While the words “deny” and “delay” have multiple meanings, they could be a reference to the tactics used by insurers of all kinds to avoid paying claims. The words are so linked to those practices that they were used in the title of a 2010 book probing them, “Delay, Deny, Defend: Why Insurance Companies Don’t Pay Claims and What You Can Do About It.”

“An insurance company’s greatest expense is what it pays out in claims,” wrote the book’s author, Jay Feinman, an emeritus professor at Rutgers. “If it pays out less in claims, it keeps more in profits.”

No one knows how often private insurers like UnitedHealthcare deny claims because they are generally not required to publish that data. People who bought coverage under Obamacare, a government-funded plan, had 17 percent of their care denied in 2021, according to KFF, a health policy group. Other surveys have found that denials are more prevalent among those with private insurance than those who carried government coverage.
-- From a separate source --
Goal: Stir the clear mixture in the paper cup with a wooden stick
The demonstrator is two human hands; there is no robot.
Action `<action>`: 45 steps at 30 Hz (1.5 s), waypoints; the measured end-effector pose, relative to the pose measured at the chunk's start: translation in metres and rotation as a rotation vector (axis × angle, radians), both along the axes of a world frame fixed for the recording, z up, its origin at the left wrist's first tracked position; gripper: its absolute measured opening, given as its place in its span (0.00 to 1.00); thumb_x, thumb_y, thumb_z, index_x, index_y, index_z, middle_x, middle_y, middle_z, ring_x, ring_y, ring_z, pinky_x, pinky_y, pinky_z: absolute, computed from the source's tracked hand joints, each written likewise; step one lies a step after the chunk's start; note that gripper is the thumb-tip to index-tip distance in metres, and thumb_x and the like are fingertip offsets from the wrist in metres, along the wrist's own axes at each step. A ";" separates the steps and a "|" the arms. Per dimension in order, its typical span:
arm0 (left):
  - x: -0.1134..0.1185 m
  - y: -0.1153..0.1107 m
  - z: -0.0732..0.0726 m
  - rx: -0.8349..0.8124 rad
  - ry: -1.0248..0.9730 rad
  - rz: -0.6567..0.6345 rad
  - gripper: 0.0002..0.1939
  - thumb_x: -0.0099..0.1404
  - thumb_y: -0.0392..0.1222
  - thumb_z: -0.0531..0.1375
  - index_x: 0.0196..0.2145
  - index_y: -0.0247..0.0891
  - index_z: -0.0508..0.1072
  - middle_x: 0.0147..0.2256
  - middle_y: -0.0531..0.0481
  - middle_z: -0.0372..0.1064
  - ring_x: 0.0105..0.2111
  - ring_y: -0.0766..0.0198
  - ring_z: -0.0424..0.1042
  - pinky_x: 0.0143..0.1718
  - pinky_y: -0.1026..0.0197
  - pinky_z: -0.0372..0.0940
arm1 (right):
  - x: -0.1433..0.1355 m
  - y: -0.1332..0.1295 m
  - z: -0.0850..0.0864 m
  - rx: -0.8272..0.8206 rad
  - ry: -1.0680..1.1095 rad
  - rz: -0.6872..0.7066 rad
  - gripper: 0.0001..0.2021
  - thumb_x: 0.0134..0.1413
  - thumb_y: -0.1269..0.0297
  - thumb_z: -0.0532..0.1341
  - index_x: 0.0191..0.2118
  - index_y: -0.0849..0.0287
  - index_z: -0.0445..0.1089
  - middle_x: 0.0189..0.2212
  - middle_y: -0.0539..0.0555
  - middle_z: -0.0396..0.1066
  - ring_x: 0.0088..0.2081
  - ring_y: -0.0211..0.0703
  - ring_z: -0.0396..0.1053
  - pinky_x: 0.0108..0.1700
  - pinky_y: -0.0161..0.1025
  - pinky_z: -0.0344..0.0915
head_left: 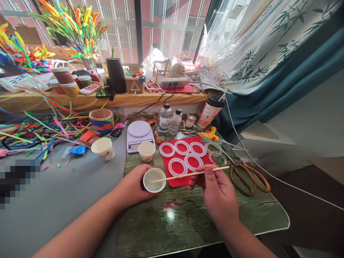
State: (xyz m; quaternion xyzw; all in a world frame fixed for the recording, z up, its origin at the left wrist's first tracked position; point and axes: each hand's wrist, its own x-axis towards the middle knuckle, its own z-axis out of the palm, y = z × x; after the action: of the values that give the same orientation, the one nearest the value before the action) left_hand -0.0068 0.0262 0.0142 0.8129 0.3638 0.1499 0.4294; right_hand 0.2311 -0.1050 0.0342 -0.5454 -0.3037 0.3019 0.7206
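My left hand (135, 184) is wrapped round a small paper cup (154, 190) with clear liquid in it. In my right hand (217, 190) a thin wooden stick (185, 175) is pinched between thumb and fingers, its far end dipped into the liquid. Behind the stick lies a red sheet (174, 182) bearing several translucent white ring moulds (177, 167). Another paper cup (146, 152) stands just beyond the held one, in front of a lilac kitchen scale (139, 134).
Two clear bottles (164, 120) and a takeaway cup (209, 113) stand at the back. Right of the red sheet are orange-handled scissors (256, 177) and a yellow glue gun (211, 134). Stacked paper cups (103, 149) and many pipe cleaners (40, 130) are on the left. A white cable (242, 141) crosses the right side.
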 end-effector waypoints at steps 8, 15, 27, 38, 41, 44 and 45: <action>-0.001 0.000 -0.001 0.065 -0.028 -0.033 0.27 0.59 0.50 0.77 0.54 0.46 0.78 0.53 0.45 0.82 0.52 0.46 0.82 0.57 0.47 0.77 | -0.001 0.000 0.001 -0.005 0.010 0.001 0.24 0.67 0.37 0.72 0.37 0.55 0.76 0.25 0.51 0.77 0.26 0.47 0.79 0.26 0.42 0.79; 0.000 0.000 0.000 0.072 -0.024 -0.043 0.26 0.60 0.50 0.76 0.54 0.46 0.79 0.53 0.45 0.82 0.52 0.45 0.82 0.57 0.46 0.77 | -0.001 0.000 0.004 -0.013 0.020 0.011 0.24 0.66 0.36 0.73 0.36 0.55 0.75 0.24 0.51 0.77 0.25 0.47 0.79 0.25 0.41 0.78; -0.002 0.000 -0.002 0.054 -0.011 -0.043 0.27 0.60 0.49 0.76 0.56 0.46 0.78 0.55 0.45 0.82 0.53 0.45 0.81 0.58 0.46 0.76 | 0.000 0.001 0.001 -0.007 0.075 0.029 0.25 0.65 0.37 0.74 0.35 0.55 0.76 0.23 0.49 0.74 0.24 0.44 0.76 0.25 0.41 0.77; -0.001 0.000 0.000 0.051 -0.024 -0.040 0.27 0.60 0.51 0.76 0.55 0.46 0.79 0.55 0.44 0.83 0.53 0.44 0.82 0.58 0.46 0.77 | -0.001 -0.001 -0.004 0.006 0.067 0.009 0.23 0.67 0.38 0.73 0.39 0.55 0.78 0.25 0.50 0.77 0.24 0.45 0.77 0.24 0.41 0.77; -0.001 0.000 0.000 0.049 -0.024 -0.042 0.27 0.60 0.51 0.76 0.55 0.46 0.79 0.55 0.44 0.83 0.53 0.44 0.82 0.56 0.47 0.78 | -0.001 -0.002 -0.004 0.011 0.052 0.006 0.23 0.67 0.38 0.73 0.39 0.55 0.79 0.25 0.50 0.77 0.23 0.44 0.76 0.24 0.41 0.77; -0.001 0.000 0.001 0.048 -0.023 -0.044 0.27 0.60 0.51 0.76 0.55 0.46 0.79 0.55 0.44 0.83 0.53 0.45 0.82 0.56 0.47 0.78 | -0.001 -0.002 -0.003 0.010 0.050 0.004 0.23 0.67 0.38 0.73 0.39 0.55 0.79 0.25 0.50 0.76 0.23 0.43 0.76 0.24 0.41 0.77; 0.000 0.000 0.001 0.048 -0.022 -0.045 0.27 0.60 0.51 0.76 0.55 0.46 0.79 0.55 0.44 0.83 0.53 0.45 0.82 0.57 0.46 0.78 | -0.001 -0.002 -0.003 0.010 0.051 0.005 0.23 0.67 0.38 0.73 0.38 0.55 0.79 0.25 0.50 0.76 0.23 0.43 0.76 0.24 0.41 0.77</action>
State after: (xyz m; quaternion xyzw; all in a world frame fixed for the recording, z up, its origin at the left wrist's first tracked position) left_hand -0.0072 0.0265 0.0153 0.8294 0.3368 0.1578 0.4168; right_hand 0.2306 -0.1072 0.0312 -0.5332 -0.2878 0.3159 0.7301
UnitedHealthcare, part of the giant conglomerate UnitedHealth Group, reported more than $16 billion in operating profits last year and employed roughly 140,000 people. The company is a frequent lightning rod for criticism over how it handles claims.

Earlier this year, a Senate committee investigated Medicare Advantage plans denying nursing care to patients who were recovering from falls and strokes. It concluded that three major companies — UnitedHealthcare, Humana and CVS, which owns Aetna — were intentionally denying claims for this expensive care to increase profits. UnitedHealthcare, the report noted, denied requests for such nursing stays three times more often than it did for other services. (Humana had an even higher figure, denying at a rate 16 times higher.)
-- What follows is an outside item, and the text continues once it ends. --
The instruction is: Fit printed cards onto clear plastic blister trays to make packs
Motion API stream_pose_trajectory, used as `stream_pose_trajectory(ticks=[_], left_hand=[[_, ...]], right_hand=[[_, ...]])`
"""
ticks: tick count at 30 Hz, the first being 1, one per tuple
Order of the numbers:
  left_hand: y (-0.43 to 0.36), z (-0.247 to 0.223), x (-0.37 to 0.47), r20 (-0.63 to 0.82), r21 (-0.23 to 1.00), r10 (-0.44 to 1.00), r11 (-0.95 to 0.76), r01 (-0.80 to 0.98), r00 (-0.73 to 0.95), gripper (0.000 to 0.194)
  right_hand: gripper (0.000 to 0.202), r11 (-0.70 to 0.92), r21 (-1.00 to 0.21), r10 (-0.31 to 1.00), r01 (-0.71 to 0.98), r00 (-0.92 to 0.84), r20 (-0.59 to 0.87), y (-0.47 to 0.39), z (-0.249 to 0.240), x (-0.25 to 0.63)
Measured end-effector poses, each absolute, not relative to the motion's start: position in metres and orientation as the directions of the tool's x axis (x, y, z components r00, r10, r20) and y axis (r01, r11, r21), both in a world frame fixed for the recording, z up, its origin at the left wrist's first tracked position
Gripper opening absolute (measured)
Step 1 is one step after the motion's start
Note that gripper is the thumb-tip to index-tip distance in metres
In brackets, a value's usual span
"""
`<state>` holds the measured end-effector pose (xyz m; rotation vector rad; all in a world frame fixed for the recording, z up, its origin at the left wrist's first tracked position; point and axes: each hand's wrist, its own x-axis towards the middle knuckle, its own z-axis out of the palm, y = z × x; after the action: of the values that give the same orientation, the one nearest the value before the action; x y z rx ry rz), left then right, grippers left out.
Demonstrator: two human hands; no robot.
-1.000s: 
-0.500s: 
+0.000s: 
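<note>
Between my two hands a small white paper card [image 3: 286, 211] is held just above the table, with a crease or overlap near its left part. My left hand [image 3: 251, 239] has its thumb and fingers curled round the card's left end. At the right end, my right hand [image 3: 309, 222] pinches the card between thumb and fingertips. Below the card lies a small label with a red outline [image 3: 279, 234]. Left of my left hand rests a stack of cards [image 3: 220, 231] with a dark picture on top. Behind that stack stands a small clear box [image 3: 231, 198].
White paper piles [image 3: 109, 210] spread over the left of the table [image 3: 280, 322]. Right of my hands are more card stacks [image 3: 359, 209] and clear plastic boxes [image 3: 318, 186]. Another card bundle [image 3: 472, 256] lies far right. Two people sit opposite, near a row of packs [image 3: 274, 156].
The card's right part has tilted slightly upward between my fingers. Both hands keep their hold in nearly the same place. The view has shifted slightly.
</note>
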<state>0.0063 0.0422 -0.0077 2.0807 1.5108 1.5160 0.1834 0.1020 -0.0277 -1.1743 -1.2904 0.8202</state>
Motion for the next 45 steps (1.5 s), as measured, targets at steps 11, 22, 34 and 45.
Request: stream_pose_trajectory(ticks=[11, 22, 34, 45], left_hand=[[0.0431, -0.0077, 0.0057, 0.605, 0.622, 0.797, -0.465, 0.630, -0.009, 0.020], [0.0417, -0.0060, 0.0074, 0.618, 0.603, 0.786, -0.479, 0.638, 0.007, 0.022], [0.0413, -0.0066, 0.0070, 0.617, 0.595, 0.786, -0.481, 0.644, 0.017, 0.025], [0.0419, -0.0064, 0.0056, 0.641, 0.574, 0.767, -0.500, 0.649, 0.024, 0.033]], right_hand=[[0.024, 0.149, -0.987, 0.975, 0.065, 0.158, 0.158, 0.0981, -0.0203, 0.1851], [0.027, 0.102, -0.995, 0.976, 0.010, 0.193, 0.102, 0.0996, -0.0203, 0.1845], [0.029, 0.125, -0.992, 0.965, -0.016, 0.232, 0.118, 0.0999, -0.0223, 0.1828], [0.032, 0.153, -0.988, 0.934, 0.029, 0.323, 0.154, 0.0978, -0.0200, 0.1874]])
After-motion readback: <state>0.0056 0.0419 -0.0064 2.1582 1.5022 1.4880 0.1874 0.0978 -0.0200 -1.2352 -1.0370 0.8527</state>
UnitedHealthcare did not respond to a request for comment about its history of claim denial.

Journalists have also scrutinized United’s denial practices. In January, the health news outlet Stat published a detailed investigation into how a UnitedHealthcare subsidiary, NaviHealth, used algorithms to deny care for seniors enrolled in the company’s Medicare advantage plan.

The Stat investigation noted specific instances that troubled United employees, like when an older woman who had a stroke was only covered for half the nursing days typically required for recovery.
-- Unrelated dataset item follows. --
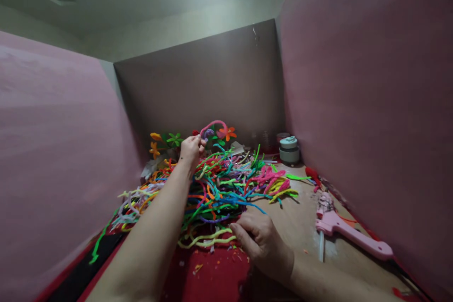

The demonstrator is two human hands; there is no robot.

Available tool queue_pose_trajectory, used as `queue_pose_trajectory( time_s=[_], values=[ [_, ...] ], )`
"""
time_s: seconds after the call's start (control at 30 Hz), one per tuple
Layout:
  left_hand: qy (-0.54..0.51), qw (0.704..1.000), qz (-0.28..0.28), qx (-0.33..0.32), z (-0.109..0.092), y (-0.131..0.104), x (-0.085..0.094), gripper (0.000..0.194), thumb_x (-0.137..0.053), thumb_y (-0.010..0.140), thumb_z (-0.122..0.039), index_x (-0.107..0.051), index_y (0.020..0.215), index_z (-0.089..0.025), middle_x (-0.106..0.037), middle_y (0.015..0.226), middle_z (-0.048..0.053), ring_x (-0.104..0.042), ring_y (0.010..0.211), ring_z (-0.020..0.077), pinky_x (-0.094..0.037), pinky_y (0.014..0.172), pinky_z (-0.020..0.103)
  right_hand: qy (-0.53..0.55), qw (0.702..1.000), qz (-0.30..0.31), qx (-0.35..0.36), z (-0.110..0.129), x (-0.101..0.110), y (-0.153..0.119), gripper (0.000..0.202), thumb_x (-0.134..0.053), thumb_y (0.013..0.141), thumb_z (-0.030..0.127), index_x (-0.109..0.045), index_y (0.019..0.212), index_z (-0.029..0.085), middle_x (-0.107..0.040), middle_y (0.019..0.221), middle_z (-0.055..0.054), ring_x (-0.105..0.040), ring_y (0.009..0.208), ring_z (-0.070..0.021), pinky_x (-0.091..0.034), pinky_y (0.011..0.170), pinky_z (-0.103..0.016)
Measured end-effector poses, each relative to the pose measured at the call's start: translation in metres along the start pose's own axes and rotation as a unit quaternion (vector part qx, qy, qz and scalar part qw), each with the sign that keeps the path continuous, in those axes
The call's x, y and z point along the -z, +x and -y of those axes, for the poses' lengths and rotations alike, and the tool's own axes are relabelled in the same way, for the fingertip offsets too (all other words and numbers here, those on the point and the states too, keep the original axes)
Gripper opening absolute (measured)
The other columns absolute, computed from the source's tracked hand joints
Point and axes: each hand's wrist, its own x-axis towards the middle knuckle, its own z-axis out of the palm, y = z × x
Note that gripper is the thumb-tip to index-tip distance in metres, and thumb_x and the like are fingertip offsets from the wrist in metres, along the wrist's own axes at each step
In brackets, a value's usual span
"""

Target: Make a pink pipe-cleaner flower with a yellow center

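Left hand [193, 148]: up near the back, with its fingers pinched shut on one pink fuzzy stick [215, 121]. The stick bends up and over to the right, in front of some flowers.
Right hand [260, 240]: low down, in front of the pile, with its fingers curled in. Its thumb is right by the end of some pale yellow sticks [219, 233]. I cannot tell if it has hold of one.
Green stick [99, 243]: hangs out at the far left, off the edge of the pile.
Flowers at the back: an orange flower [154, 150] and a green flower [174, 139] on the left, then another orange flower [230, 133] more to the right. These look all done.
Big pile of fuzzy sticks [226, 198]: between and behind the hands, lots of colors, all mixed up. Most look loose, so I think much is left.
Pink loops [272, 177]: at the right side of the pile, bent round. They look part done.
Little pot [289, 155]: behind the pile, with its lid on.
Pink glue gun [361, 236]: lying far right, with no hand on it.
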Motion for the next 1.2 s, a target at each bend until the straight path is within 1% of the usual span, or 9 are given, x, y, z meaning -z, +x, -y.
queue_pose_trajectory(
  time_s=[0.13, 0.2, 0.3, 0.37, 0.43, 0.57, 0.67, 0.8, 1.2],
  values=[
    [-0.040, 0.999, 0.013, -0.030, -0.013, -0.012, 0.002, 0.032, -0.050, 0.084, -0.031, -0.052, 0.112, -0.015, -0.056, 0.110, 0.008, -0.058, 0.090, 0.0188, -0.049, 0.075, 0.039, 0.033, 0.999, -0.002, -0.041, 0.000, 0.001, 0.003, 0.035, -0.044, 0.084, 0.025, -0.042, 0.050, 0.016, -0.040, 0.050, 0.002, -0.038, 0.052, -0.0087, -0.028, 0.053, -0.024],
    [-0.050, 0.997, 0.032, -0.043, -0.020, -0.029, 0.003, 0.024, -0.050, 0.084, -0.032, -0.055, 0.097, -0.012, -0.061, 0.084, 0.004, -0.057, 0.061, 0.0107, -0.048, 0.054, 0.026, 0.090, 0.990, -0.012, -0.103, 0.000, 0.004, 0.008, 0.034, -0.045, 0.083, 0.029, -0.049, 0.053, 0.015, -0.042, 0.052, 0.001, -0.040, 0.052, -0.0091, -0.030, 0.053, -0.023],
    [-0.047, 0.993, 0.102, -0.041, -0.026, -0.072, -0.002, 0.018, -0.058, 0.076, -0.031, -0.052, 0.075, -0.014, -0.053, 0.051, -0.005, -0.034, 0.031, 0.0026, -0.025, 0.032, 0.016, 0.254, 0.933, -0.042, -0.250, -0.001, 0.012, 0.022, 0.027, -0.049, 0.082, 0.037, -0.061, 0.086, 0.013, -0.048, 0.055, 0.002, -0.038, 0.046, -0.0079, -0.030, 0.046, -0.022],
    [-0.033, 0.986, 0.160, -0.019, -0.024, -0.108, -0.010, 0.019, -0.058, 0.074, -0.032, -0.051, 0.069, -0.015, -0.053, 0.046, -0.004, -0.032, 0.029, 0.0031, -0.021, 0.030, 0.016, 0.349, 0.882, -0.062, -0.310, -0.002, 0.019, 0.031, 0.040, -0.053, 0.079, 0.039, -0.053, 0.111, 0.015, -0.052, 0.062, 0.002, -0.036, 0.042, -0.0062, -0.028, 0.041, -0.021],
    [-0.019, 0.978, 0.206, 0.011, -0.018, -0.143, -0.019, 0.022, -0.059, 0.073, -0.033, -0.050, 0.063, -0.015, -0.050, 0.040, -0.004, -0.032, 0.027, 0.0039, -0.019, 0.029, 0.016, 0.403, 0.862, -0.080, -0.296, -0.004, 0.025, 0.037, 0.042, -0.055, 0.078, 0.040, -0.052, 0.113, 0.017, -0.051, 0.062, 0.004, -0.036, 0.042, -0.0056, -0.029, 0.041, -0.020],
    [0.010, 0.949, 0.300, 0.098, -0.003, -0.185, -0.026, 0.020, -0.053, 0.077, -0.030, -0.046, 0.063, -0.017, -0.046, 0.037, -0.006, -0.029, 0.029, 0.0027, -0.016, 0.032, 0.015, 0.413, 0.863, -0.093, -0.274, -0.006, 0.029, 0.038, 0.030, -0.054, 0.079, 0.041, -0.063, 0.091, 0.015, -0.045, 0.047, 0.005, -0.038, 0.040, -0.0063, -0.028, 0.040, -0.019],
    [-0.012, 0.932, 0.342, 0.119, 0.005, -0.191, -0.016, 0.019, -0.052, 0.078, -0.034, -0.047, 0.071, -0.017, -0.050, 0.046, -0.006, -0.027, 0.032, 0.0025, -0.017, 0.034, 0.016, 0.454, 0.835, -0.089, -0.298, -0.006, 0.027, 0.035, 0.027, -0.056, 0.077, 0.040, -0.064, 0.080, 0.014, -0.050, 0.047, 0.003, -0.043, 0.041, -0.0075, -0.033, 0.041, -0.020],
    [-0.001, 0.937, 0.336, 0.094, 0.010, -0.187, 0.000, 0.022, -0.054, 0.078, -0.036, -0.049, 0.071, -0.016, -0.052, 0.054, -0.005, -0.029, 0.036, 0.0024, -0.018, 0.036, 0.017, 0.532, 0.778, -0.096, -0.319, -0.005, 0.025, 0.035, 0.024, -0.063, 0.072, 0.038, -0.064, 0.075, 0.014, -0.058, 0.058, 0.001, -0.048, 0.045, -0.0077, -0.039, 0.044, -0.021],
    [0.009, 0.954, 0.284, 0.092, 0.024, -0.188, 0.001, 0.021, -0.055, 0.076, -0.036, -0.053, 0.073, -0.016, -0.041, 0.050, -0.007, -0.028, 0.040, 0.0038, -0.020, 0.039, 0.017, 0.593, 0.722, -0.086, -0.347, -0.014, 0.021, 0.032, 0.021, -0.058, 0.078, 0.032, -0.064, 0.078, 0.012, -0.062, 0.063, -0.003, -0.053, 0.050, -0.0091, -0.042, 0.046, -0.021]
  ],
)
UnitedHealthcare and its parent company now face a class-action lawsuit over its use of the algorithm. In response to the Stat article, the company issued a statement that “the assertions that NaviHealth uses or incentivizes employees to use a tool to deny care are false.”

A 2023 story from ProPublica dived deep into the experience of one United patient, a college student who racked up $2 million in medical claims a year to treat a severe case of ulcerative colitis. The story showed United disregarding an internal report finding the expensive treatment to be necessary. The patient eventually sued United and received an undisclosed amount in a settlement.

Insurance denials are rarely appealed, with some studies finding appeal rates of roughly 1 percent.

UnitedHealthcare, in response to the ProPublica story, said that the patient took his medication at dosages that “far exceed” Food and Drug Administration guidelines, which led the insurer to “review treatment plans based on current clinical guidelines to help ensure patient safety.”

Since the news of Mr. Thompson’s death on Wednesday, some individuals on social media have expressed frustration over the company’s history of denying claims. Others have gone even further, celebrating the death of a top insurance executive.

The insurance industry has pushed back against the outrage. “The people in our industry are mission-driven professionals working to make coverage and care as affordable as possible and to help people navigate the complex medical system,” said Michael Tuffin, the president of AHIP, a major trade group, on LinkedIn. “We condemn any suggestion that threats against our colleagues — or anyone else in our country — are ever acceptable.”